Coffee Vs Tea – What’s The Difference

by PickMyBrewer Team
coffee vs tea

So you are wanting to know the difference between coffee and tea? Or maybe you are both a coffee and tea drinker and wondered what is better for you? Well once you read my guide below you will be amazed at what you read.

Let me start off by concentrating on tea and its benefits:

Coffee Vs Tea Information

coffee vs tea

So you are here as aforementioned because you wanna read more on coffee vs tea. Enjoy my information.

Research has shown that all teas contain tannins, which are naturally occurring flavonoids with strong antioxidant properties. Antioxidants play a role in reducing the risk of cancer, heart disease and stroke.

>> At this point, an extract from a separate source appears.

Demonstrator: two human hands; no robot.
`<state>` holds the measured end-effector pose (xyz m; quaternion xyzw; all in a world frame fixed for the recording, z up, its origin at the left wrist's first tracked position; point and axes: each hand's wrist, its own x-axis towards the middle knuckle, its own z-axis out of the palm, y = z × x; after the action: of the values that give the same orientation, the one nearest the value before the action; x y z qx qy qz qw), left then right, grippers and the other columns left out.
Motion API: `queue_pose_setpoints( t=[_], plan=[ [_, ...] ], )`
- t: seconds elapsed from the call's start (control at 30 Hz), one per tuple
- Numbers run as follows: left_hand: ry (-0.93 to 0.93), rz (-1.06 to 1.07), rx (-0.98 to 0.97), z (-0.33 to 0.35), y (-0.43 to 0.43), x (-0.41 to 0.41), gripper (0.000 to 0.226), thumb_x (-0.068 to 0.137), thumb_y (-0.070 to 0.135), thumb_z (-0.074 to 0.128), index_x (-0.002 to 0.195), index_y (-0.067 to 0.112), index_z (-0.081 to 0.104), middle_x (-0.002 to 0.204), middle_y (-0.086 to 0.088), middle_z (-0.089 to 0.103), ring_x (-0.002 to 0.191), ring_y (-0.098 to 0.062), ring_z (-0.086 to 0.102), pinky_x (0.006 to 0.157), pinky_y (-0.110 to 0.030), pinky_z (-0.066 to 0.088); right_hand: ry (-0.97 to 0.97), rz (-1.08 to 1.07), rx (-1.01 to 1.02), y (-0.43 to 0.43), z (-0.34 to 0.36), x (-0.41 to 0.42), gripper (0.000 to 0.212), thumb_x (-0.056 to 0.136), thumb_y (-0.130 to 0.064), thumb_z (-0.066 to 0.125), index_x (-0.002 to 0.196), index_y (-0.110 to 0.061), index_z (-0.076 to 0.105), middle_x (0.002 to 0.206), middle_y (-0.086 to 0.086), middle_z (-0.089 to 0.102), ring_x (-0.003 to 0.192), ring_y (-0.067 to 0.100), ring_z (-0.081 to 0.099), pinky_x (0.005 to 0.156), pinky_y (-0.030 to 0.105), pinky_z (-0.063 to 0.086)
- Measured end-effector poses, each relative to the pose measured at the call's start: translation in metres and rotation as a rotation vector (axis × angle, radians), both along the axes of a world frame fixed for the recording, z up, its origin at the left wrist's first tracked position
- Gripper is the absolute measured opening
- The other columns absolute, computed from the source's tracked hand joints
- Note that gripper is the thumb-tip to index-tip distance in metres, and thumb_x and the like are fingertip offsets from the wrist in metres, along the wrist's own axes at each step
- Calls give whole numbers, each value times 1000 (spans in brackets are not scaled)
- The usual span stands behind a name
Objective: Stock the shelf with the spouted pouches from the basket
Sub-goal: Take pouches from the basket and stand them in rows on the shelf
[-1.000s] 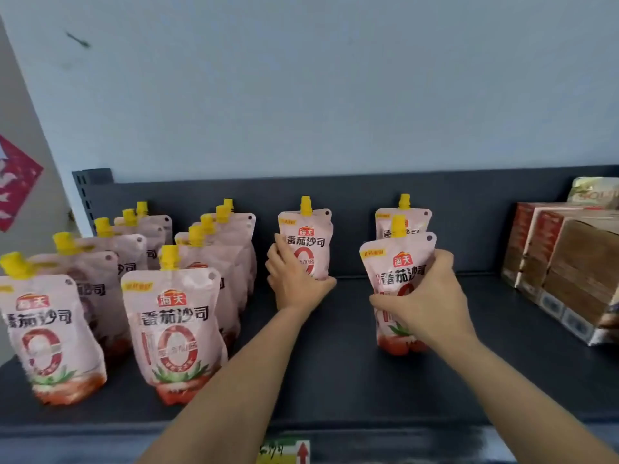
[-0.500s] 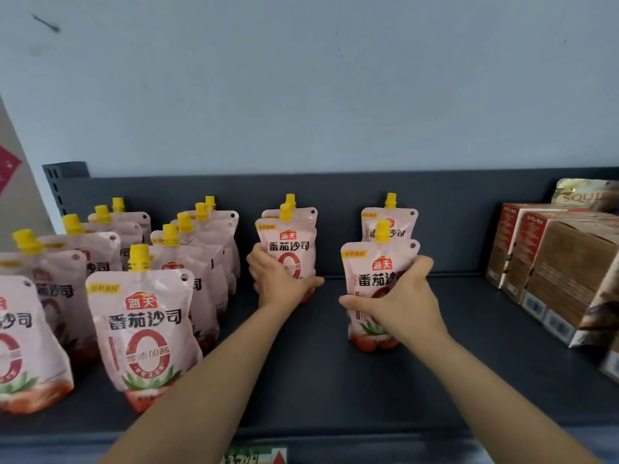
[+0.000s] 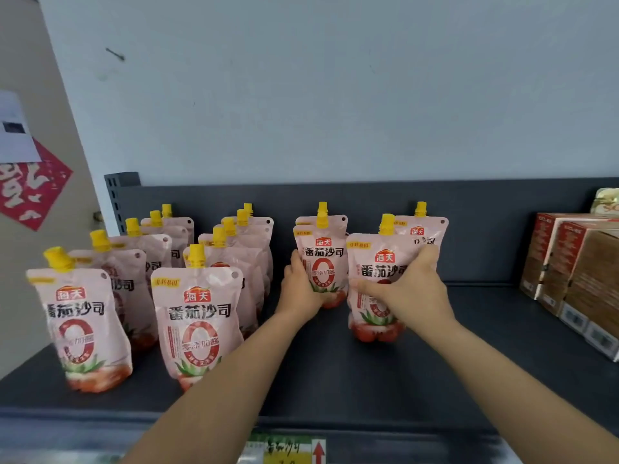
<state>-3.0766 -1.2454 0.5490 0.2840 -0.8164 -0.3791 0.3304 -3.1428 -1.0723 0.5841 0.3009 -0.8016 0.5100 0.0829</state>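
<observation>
Step in hand: seating two spouted pouches on the shelf [image 3: 469,336], one per hand. The left hand [image 3: 303,289] grips the left-held pouch [image 3: 323,259] at its left side and lower edge, fingers curled round it. This pouch stands upright directly in front of a rear pouch of which little more than the spout [image 3: 322,207] shows. The right hand [image 3: 408,293] grips the right-held pouch [image 3: 375,259] across its front and right edge. Its base appears to touch the shelf, in front of a second rear pouch [image 3: 423,229]. The two held pouches extend the third and fourth rows, to the right of two full rows [image 3: 197,316] at the left end. A stack of boxes [image 3: 576,262] occupies the right end, well apart. The basket is not in view. Judgement: this placement is nearly complete. The next move calls for confirming that each pouch stands unaided, label forward, then easing the fingers off gently, since the soft base may tip. Both rows have room for further pouches toward the front edge.
</observation>
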Motion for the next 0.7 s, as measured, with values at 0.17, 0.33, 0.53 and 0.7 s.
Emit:
queue_pose_setpoints(
  t=[0.17,0.33,0.53,0.7],
  plan=[
    [30,-47,24,1,-1,0,97,71,23,80,147,20,21,136,-9,47,124,-24,48,100,-47,45,-2,92,21,-29,-7,1,85,50,-49,87,100,-22,23,90,-9,55,76,9,60,56,26,50],
    [24,-81,111,-1,-3,2,75,91,23,60,151,31,16,143,-6,44,129,-22,45,106,-45,40,-12,115,-53,-50,-3,-5,79,56,-50,84,100,-19,26,83,-17,48,70,1,56,53,23,48],
    [196,153,518,8,13,18,53,96,6,35,148,16,28,152,-5,33,138,-25,32,111,-40,29,-26,146,-44,-68,-6,-4,78,60,-50,82,101,-20,24,98,-6,52,84,15,59,63,30,52],
    [310,66,586,14,30,26,36,94,20,32,117,16,59,115,-7,65,108,-24,60,96,-45,48,-64,186,-69,-82,-7,6,83,52,-59,81,100,-24,24,92,-11,49,82,13,58,52,21,44]
  ],
)
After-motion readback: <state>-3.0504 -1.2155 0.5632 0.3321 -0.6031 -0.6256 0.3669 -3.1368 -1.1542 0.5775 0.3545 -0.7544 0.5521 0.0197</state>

Tea has proven cancer-fighting abilities and is known to boost the immune system, helping to fight viruses and infection-causing bacteria. Studies have also shown that fluoride-rich teas help prevent tooth decay.

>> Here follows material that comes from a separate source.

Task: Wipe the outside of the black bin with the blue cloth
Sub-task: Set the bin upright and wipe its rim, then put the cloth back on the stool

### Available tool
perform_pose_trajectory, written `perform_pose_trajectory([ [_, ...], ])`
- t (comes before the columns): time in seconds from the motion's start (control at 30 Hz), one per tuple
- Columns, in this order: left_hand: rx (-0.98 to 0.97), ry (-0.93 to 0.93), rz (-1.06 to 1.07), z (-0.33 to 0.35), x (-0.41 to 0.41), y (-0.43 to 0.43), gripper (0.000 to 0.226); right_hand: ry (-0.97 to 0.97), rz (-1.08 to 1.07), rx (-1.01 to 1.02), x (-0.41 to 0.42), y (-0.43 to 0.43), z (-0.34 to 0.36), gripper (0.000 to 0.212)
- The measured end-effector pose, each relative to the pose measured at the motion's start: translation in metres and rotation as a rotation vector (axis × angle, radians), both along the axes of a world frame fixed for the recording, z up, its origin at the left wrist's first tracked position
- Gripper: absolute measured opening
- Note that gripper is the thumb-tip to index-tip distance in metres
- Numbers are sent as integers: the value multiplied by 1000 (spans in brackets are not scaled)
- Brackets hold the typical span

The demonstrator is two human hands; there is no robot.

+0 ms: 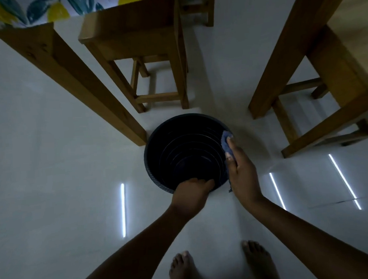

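The round black bin stands upright on the pale floor, seen from straight above, with ribbed inner walls and nothing visible inside. My left hand grips its near rim, fingers curled over the edge. My right hand presses the blue cloth against the bin's right rim and outer side. The cloth pokes out past my fingertips, and a corner hangs below my palm. The bin's outer wall is mostly hidden from this angle.
A wooden table leg stands just left of the bin. A wooden stool sits behind it and another wooden stool or bench at right. My bare feet are on the glossy floor, which reflects light strips.
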State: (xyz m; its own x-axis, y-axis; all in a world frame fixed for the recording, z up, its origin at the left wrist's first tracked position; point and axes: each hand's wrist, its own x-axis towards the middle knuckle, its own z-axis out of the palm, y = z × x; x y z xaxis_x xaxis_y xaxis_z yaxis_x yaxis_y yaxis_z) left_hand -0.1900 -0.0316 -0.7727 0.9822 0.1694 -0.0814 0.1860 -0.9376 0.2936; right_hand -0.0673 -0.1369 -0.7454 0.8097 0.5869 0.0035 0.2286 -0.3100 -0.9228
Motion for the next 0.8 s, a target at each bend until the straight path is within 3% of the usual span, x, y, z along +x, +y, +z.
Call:
perform_pose_trajectory([
  [0.17,-10,42,-20,-14,-2,-14,12,23,26,-20,-6,-5,-7,48],
  [0.33,-111,147,16,10,10,-17,56,107,-67,3,10,-19,6,44],
  [0.6,-148,-38,48,93,83,-18,37,55,-158,63,41,-44,57,43],
  [0.8,-242,-248,90,143,164,-33,32,-128,-261,136,91,-66,115,48],
])
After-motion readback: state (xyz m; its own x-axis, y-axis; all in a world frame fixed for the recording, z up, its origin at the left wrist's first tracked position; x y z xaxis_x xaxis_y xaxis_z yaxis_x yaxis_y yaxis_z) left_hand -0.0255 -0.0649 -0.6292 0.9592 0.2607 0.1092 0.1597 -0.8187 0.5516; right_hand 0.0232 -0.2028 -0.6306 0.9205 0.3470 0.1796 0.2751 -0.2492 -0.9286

There are many different types of teas available as is there is coffee, which you will find out below in my coffee vs tea guide, but if you are looking to drink to your health, you will want to choose your teas properly. Hands down, White tea is the best choice for the health-conscious.

Because White tea is made of leaves and buds that are “less processed” than for other types of tea, the health benefits of white tea are greater than any other type. Rich in antioxidants, white tea has proven greater cancer-fighting ability than even green tea. White teas are known to boost the immunes system, helping to fight viruses and infection-causing bacteria. Studies have also shown that fluoride-rich white teas help prevent tooth decay.

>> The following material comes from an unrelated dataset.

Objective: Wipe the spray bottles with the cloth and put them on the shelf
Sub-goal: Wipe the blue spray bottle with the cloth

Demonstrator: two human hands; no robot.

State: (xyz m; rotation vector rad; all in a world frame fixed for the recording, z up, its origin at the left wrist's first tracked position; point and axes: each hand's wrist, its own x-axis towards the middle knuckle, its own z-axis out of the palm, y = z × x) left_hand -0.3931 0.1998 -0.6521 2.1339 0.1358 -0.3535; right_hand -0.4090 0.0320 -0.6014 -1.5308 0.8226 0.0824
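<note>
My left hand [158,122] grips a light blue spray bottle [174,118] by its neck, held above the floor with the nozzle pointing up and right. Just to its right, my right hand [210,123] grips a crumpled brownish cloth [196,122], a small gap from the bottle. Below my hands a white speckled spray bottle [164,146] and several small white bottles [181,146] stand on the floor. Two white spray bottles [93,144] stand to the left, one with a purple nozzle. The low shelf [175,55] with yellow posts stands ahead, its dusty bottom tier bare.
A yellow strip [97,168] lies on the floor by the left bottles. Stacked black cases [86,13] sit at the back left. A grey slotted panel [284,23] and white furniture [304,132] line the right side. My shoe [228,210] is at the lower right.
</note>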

Green tea is also a wise choice for health purposes and may be less of an acquired taste.

Because Green tea maintains much of its antioxidant properties, the resulting health benefits are great. Green tea has proven cancer-fighting abilities and is known to boost the immune system, helping to fight viruses and infection-causing bacteria.

Studies have shown that drinking 2-3 cups of tea daily yields greater health benefits than drinking just one cup. Of course, tea has the added benefit of relieving stress, if consumed properly.

Drinking Tea for Weight loss

Drinking Tea for Weight loss
The catechin polyphenols found in tea work to increase fat oxidation and thermogenesis, a process by which heat is created by burning fats. Regularly drinking tea will increase the body’s metabolism and burn fat safely and naturally.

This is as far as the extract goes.